Khan Mariam, Ilcisin Misja, Saxton Katherine
Public Health Program, Santa Clara University, 500 El Camino Real, Santa Clara, CA, 95053, USA.
Department of Biology, Santa Clara University, 500 El Camino Real, Santa Clara, CA, 95053, USA.
Int J Equity Health. 2017 Mar 4;16(1):43. doi: 10.1186/s12939-017-0532-z.
The theory of fundamental causes explains why health disparities persist over time, even as risk factors, mechanisms, and diseases change. Using an intersectional framework, we evaluated multifactorial discrimination as a fundamental cause of mental health disparities.
Using baseline data from the Project STRIDE: Stress, Identity, and Mental Health study, we examined the health effects of discrimination among individuals who self-identified as lesbian, gay, or bisexual.
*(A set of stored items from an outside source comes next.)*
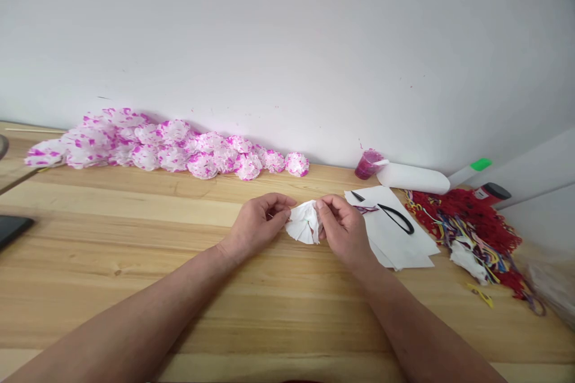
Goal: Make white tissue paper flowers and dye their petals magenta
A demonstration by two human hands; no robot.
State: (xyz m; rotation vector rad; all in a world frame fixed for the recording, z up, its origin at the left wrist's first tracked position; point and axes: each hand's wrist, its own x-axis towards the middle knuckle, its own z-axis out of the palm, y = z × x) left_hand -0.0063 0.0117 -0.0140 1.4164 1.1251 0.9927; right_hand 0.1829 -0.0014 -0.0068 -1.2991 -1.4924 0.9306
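Observation:
A white pleated paper flower (302,226) is spread out like a round fan between my two hands, just above the table. My left hand (264,215) pinches its left edge between thumb and forefinger. On the other side, my right hand (344,228) grips the right edge, thumb on top. A faint pale green spot shows near the flower's middle. Right of my right hand lies a stack of white paper sheets (387,248), with black-handled scissors (396,218) resting on it, partly hidden by that hand.
Many white pom-pom flowers with magenta tips (175,146) line the wall at the back left. A plastic cup with magenta liquid (368,164) stands beside a white roll (413,178). Red netting (480,218) and tangled coloured strings (471,245) lie at the right. A dark flat object (13,230) is at the left edge.

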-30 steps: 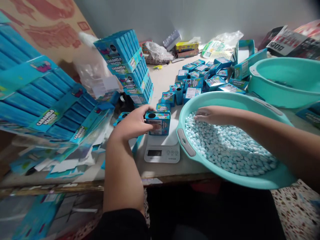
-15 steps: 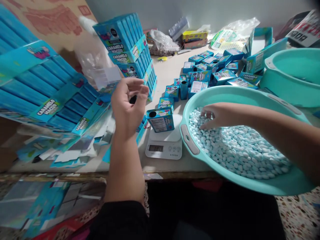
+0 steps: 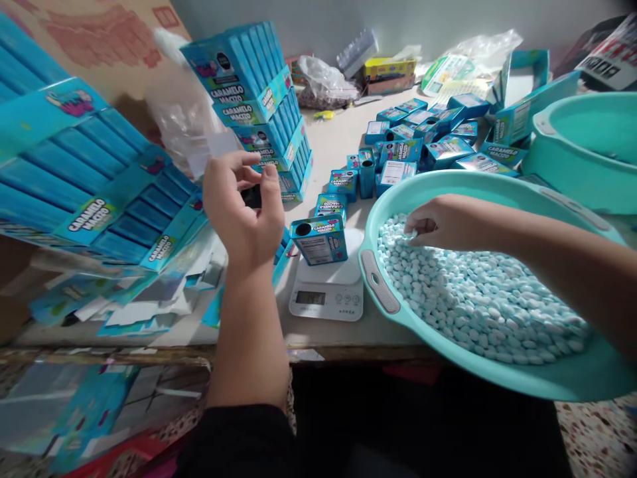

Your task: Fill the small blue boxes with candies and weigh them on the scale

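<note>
My right hand [image 3: 432, 222] is over the pale blue and white candies [image 3: 478, 285] in a turquoise tub [image 3: 497, 375], its fingertips pinched together on a few of them. My left hand [image 3: 243, 199] is held up left of the scale, fingers curved and thumb apart, and I see nothing gripped in it. On the white kitchen scale [image 3: 326, 309] a blue candy box [image 3: 321, 240] stands upright with a round dark hole in its top. The display digits are too blurred to read surely. A dark patch shows behind my left thumb; I cannot make out what it is.
Stacked display cartons [image 3: 259, 99] stand behind my left hand, and a larger stack [image 3: 99, 179] leans at far left. Several loose candy boxes [image 3: 401, 151] lie behind the tub. A second turquoise tub [image 3: 562, 162] stands at right. Cardboard scraps [image 3: 149, 299] cover the left table edge.
My right hand has risen slightly and its fingers have drawn together on candies. My left hand has shifted a little to the left. The box on the scale stays in place.
</note>
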Motion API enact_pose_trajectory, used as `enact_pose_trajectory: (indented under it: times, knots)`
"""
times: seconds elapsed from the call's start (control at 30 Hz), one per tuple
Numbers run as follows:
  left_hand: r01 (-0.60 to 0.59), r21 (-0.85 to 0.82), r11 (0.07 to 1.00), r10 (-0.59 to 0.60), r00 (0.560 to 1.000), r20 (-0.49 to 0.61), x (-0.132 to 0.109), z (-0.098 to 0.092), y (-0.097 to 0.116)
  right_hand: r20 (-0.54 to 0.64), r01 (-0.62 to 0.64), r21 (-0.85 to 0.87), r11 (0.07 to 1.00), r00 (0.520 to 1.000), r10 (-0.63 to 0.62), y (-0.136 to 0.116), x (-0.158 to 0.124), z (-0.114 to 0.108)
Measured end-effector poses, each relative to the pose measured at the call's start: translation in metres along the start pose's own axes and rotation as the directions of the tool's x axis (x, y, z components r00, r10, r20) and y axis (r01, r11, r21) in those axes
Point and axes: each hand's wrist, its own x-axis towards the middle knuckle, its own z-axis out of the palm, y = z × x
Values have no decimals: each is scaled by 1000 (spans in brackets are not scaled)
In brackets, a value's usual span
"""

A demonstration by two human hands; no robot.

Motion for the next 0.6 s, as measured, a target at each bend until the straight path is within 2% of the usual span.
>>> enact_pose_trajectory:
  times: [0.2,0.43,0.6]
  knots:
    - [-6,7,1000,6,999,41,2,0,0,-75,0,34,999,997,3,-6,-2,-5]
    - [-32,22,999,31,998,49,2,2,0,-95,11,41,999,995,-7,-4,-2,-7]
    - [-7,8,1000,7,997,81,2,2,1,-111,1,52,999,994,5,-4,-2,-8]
We used logistic and linear regression to assess whether multifactorial discrimination met the four criteria designating a fundamental cause, namely that the cause: 1) influences multiple health outcomes, 2) affects multiple risk factors, 3) involves access to resources that can be leveraged to reduce consequences of disease, and 4) reproduces itself in varied contexts through changing mechanisms.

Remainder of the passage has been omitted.